GraphGist: User, Functions, Applications, or "Slicing onion with an axe"

by karol-brejna

[Warning]Warning

This GraphGist has not yet been submitted and approved for publication. If you're the developer, please submit for publication using the GraphGist Portal.

Some time ago I had to gather information about the users of some system and the applications they are allowed to run.

Doing this got me thinking how "unnatural" we (software developers) tended to do things before we had graph databases at our disposal. And how easy and straightforward some solutions can be when using the right tool, such as Neo4j.

Let me explain.

The domain

I wanted to query the information about the users, their privileges and the applications' functions. First, I needed to understand how the system in question handles these aspects.

It turns out, the access logic is pretty straightforward:

  • Application provides some functions (the other way looking at it is: application requires certain privileges)

  • User is assigned to a certain organizational unit

  • Units can consist of smaller units

  • Unit is entitled with certain permissions (can conduct certain functions)

  • Functions can be grouped (for example, in roles)

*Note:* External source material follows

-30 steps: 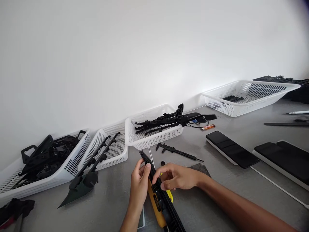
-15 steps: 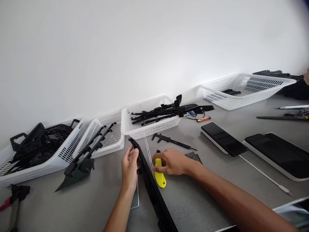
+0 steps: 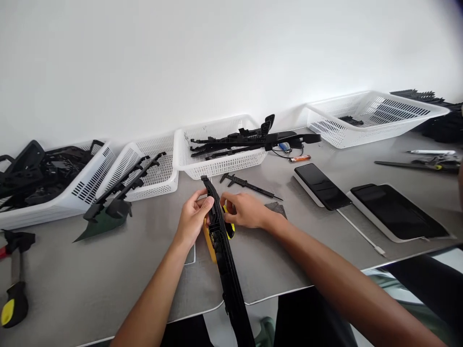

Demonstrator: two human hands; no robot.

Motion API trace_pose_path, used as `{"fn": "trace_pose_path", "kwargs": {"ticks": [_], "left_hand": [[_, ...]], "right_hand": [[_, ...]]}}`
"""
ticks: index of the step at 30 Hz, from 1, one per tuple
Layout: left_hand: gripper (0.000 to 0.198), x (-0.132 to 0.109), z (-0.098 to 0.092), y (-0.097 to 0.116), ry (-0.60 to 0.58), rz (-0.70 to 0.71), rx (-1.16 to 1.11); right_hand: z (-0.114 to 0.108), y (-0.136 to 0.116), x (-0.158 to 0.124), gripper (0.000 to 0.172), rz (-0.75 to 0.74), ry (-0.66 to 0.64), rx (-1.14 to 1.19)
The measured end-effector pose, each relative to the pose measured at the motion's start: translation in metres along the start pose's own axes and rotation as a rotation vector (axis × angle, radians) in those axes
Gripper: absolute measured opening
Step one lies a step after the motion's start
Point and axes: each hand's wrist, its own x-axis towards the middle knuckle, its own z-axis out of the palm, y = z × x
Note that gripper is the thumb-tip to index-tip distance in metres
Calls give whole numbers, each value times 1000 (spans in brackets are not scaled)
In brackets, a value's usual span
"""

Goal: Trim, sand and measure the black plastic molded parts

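My left hand [image 3: 193, 217] pinches a long black plastic part [image 3: 226, 262] near its upper end, thumb on its face. The part slants down toward me past the table's front edge. Right beside it, my right hand [image 3: 244, 210] has its fingers curled round a yellow cutter [image 3: 230, 230], mostly hidden by the fingers and the part. An orange-yellow object [image 3: 210, 241] lies behind the black part, largely covered. Just beyond my right hand are a black caliper [image 3: 249, 185] and a dark grey pad [image 3: 278, 209].
White baskets [image 3: 220, 168] with black parts line the wall. On the right lie two phones [image 3: 323, 185] [image 3: 400, 212], a white cable [image 3: 361, 231] and tools. A tool with a black and yellow handle [image 3: 16, 303] is at the left edge.
My right hand has lifted the yellow cutter off the table and brought it against the black part. The black part stands more upright in view, and the camera has tilted down.
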Motion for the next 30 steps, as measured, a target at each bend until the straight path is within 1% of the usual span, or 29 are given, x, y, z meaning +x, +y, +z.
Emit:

  • The user is given all the privileges of his organizational unit AND the privileges of the units it consists of

This can be illustrated by the following UML diagram:

Let’s "model" some example data.

  organization          Func1    Func2    Func3   Func4      Func5
       ^                  +        +        +       +          +
       |                  +---+----+        +---+---+          |
 +->---+--<-+                 v                 v              |
 |          |               FuncA             FuncB            |
 +          +                                   +              |
Unit B     Unit A                               +-------+------+
             ^                                          |
       +->---+---<-+                                    v
       |           |                                  FuncX
       +           +
     Unit A1    Unit A2
       ^
    +--+--------+
    +           +
Unit A1a    Unit A1b

We have a hierarchy of organizational units: smaller teams (A1a, A1b) belonging to bigger ones (A1), the bigger belonging to other units (A), departments etc. etc.

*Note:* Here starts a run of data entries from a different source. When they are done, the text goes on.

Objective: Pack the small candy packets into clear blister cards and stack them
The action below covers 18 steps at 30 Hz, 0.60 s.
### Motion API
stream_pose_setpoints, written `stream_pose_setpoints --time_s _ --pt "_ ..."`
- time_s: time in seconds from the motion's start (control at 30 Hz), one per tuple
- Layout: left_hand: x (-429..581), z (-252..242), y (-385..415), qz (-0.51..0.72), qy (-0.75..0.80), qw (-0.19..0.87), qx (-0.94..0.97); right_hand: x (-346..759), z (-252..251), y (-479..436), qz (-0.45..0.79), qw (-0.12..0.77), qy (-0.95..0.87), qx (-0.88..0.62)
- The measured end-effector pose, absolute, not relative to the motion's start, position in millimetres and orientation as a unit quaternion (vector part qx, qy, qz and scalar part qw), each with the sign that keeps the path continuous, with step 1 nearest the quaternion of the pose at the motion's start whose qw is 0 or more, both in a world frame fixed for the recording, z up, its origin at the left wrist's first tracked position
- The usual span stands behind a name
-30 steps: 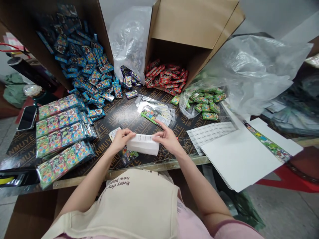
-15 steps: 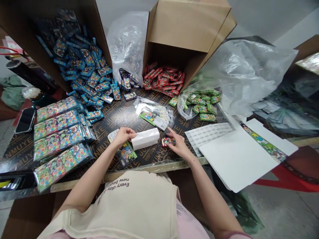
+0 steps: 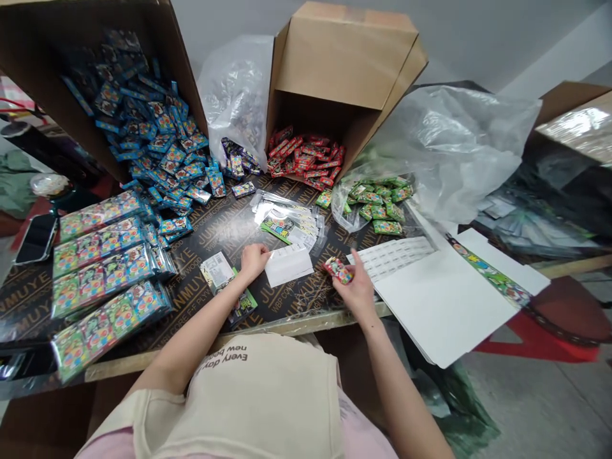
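Observation:
My left hand (image 3: 253,260) pinches the left end of a white paper packet (image 3: 289,265) that lies on the dark tabletop (image 3: 224,223). My right hand (image 3: 356,290) is raised just right of it, fingers closed on a small red pack (image 3: 338,269). A printed pouch (image 3: 224,280) lies flat under my left wrist. Just beyond the white packet sits a stack of clear printed bags (image 3: 289,220).
A tipped carton spills blue packs (image 3: 157,146) at the left; another carton (image 3: 335,70) spills red packs (image 3: 303,159). Green packs (image 3: 380,201) lie in a clear plastic bag. Filled pouches (image 3: 100,268) are stacked at the left. Label sheets (image 3: 396,255) and white card (image 3: 449,306) lie at the right. A phone (image 3: 36,239) is at the far left.
My right hand left the white packet, picked a small red pack off the table and lifted it. My left hand kept the packet, which now lies flatter. The view shifted.

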<state>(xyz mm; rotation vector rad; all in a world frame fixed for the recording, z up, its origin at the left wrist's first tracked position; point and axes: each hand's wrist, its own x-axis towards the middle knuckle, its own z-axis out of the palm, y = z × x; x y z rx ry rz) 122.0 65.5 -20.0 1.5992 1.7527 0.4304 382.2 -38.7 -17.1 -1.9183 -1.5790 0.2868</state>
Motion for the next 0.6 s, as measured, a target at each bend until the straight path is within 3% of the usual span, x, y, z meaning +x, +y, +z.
stream_pose_setpoints --time_s 0.13,0.33,0.47,0.6 --pt "133.9 -18.6 62.6 0.148 0.675 0.336 0.64 351.9 -3.3 -19.5 0.081 0.431 -0.569 -0.695" --pt "96.7 -2.2 54.8 0.2 0.641 0.295 0.68 309.5 -30.0 -0.5 0.202 0.343 -0.673 -0.624" --pt "19.1 2.3 42.7 0.209 0.722 0.184 0.633 312.2 -23.4 0.8 0.222 0.43 -0.589 -0.648" --pt "-11.1 0.9 27.7 0.185 0.723 0.204 0.634 294.4 5.9 7.8 0.282 0.48 -0.562 -0.612"
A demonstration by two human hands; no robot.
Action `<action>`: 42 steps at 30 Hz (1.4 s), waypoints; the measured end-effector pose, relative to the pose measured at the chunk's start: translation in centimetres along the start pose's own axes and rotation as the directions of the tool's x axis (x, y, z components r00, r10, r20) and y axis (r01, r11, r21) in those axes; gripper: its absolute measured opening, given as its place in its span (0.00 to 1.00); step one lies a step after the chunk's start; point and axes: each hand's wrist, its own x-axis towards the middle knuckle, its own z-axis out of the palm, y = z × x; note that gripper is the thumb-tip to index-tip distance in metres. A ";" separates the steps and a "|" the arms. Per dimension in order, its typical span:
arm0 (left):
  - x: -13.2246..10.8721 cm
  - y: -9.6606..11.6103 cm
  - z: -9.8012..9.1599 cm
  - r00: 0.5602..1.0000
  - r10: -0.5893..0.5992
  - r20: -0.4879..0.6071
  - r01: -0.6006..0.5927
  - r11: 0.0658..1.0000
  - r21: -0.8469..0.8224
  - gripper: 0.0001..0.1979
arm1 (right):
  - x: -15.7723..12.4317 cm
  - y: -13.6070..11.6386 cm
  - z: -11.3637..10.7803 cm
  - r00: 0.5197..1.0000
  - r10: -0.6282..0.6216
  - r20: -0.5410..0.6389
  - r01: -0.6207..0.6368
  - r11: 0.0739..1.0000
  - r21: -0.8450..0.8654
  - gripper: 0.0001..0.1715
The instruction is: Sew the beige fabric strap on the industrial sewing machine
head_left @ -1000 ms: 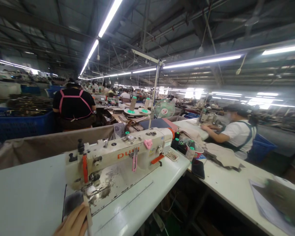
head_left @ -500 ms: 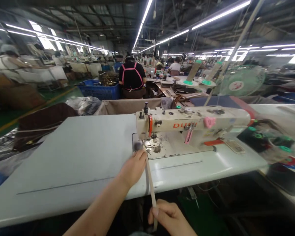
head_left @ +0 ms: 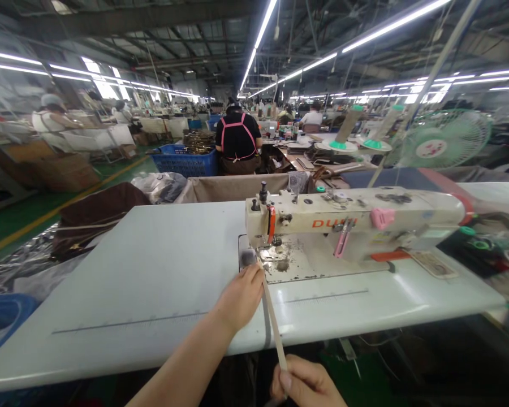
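Observation:
A narrow beige strip (head_left: 274,320) runs from under the needle area of the sewing machine (head_left: 348,226) down past the table's front edge. Close to the presser foot, my left hand (head_left: 242,297) is closed on the strip's upper part, its fingertips against the metal plate. My right hand (head_left: 303,381) pinches the strip lower down, between thumb and fingers, in front of the table edge. Between the two hands the strip looks taut. The strip's far end at the needle is too small to make out.
The pale sewing table (head_left: 173,254) has a printed ruler line along its front. A blue basket (head_left: 8,316) stands at the left edge, a brown cloth bundle (head_left: 97,217) behind it. A green fan (head_left: 445,141) and thread cones (head_left: 348,127) stand beyond the machine. A co-worker (head_left: 238,135) sits ahead.
The camera view has swung left, so everything sits farther right in the picture. Both hands keep their hold on the strip, with little movement relative to the machine.

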 end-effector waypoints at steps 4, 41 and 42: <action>0.1 0.1 -0.3 1.000 0.002 -0.010 -0.002 1.000 -0.011 0.10 | 0.7 -0.5 -0.4 0.996 0.005 -0.091 -0.005 1.000 -0.004 0.29; 0.1 0.0 -0.4 0.996 -0.089 0.020 0.091 0.984 -0.151 0.11 | 0.6 -2.3 1.2 0.931 0.010 -0.365 -0.180 0.881 -0.437 0.12; 0.1 0.0 -0.3 0.996 -0.087 0.019 0.089 0.984 -0.152 0.12 | 0.5 -2.3 1.0 0.934 -0.029 -0.356 -0.159 0.860 -0.486 0.12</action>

Similarly, we have "atomic" functions (or: permissions, Func1 — Func5), grouped together for convenience into functional groups (FuncA, FuncB), which can be combined even further (FuncX).

So far, so good.

Now we are coming to the essence of the problem, which is: how the data are represented in the system.

The legacy

The information I wanted to query is stored in relational database (Microsoft SQL Server).

There is the table that holds a list of all users (Users), the table that holds a list of organizational units (departments, units, teams - Groups), the list of functional privlileges (rights, permissions - Privileges), and the list of applications (Applications).

All the relations (unit belongs to other unit, function included in other function, user assigned to a unit, unit’s function list) are stored in a single table. Basically, the table (Membership) holds two keys: parent identifier and child identifier.

So, if we had Unit A, that consist of A1 and A2, A1 has A1a and A1b sub-units, the table would hold something like this:

row child parent

1

unit A1

unit A

2

unit A2

unit A

3

unit A1a

unit A1

4

unit A1b

unit A1

If we wanted to indicate, that User 1 is assigned to Unit A2, there would be another record:

row child parent

5

User 1

Unit A2

To show that Unit A2 is allowed to do Function B2, we’d put the following:

row child parent

6

Unit A2

Function 2

Beautifully simple, isn’t it? Well…​ It’s not. Not, if you have to query the data, anyway.

(I draw a merciful veil of silence on how the table is organized itself: in one column there are references to different tables, there is no way to put any constraints on it, there is no easy telling which table is referenced by particular key.)

The thing is, you need to join Membership table multiple times to get the information. Let us look at some examples (in pseudo-sql code).

Listing the unit is the user assigned to is simple:

select u.name, g.name
from users u, membership m_ug, groups g
where u.id  = m_ug.child_id and g.id = m_ug.parent_id

Remember, the user is given the privileges of his unit and all the units "under it" in the organizational hierarchy. We should consider them, too.

Let’s try searching direct subunits of a unit:

select g1.name, g2.name
from membership m_gg, groups g1, groups g2
where g1.id = m_gg.parent_id
  and g2.id = m_gg.child_id

But wait, the sub-units can also have their children! We should "broaden" the query even further - or, more probably, resort to hierarchical (recursive) queries (as we don’t know how deep the query should dive into the hierarchy).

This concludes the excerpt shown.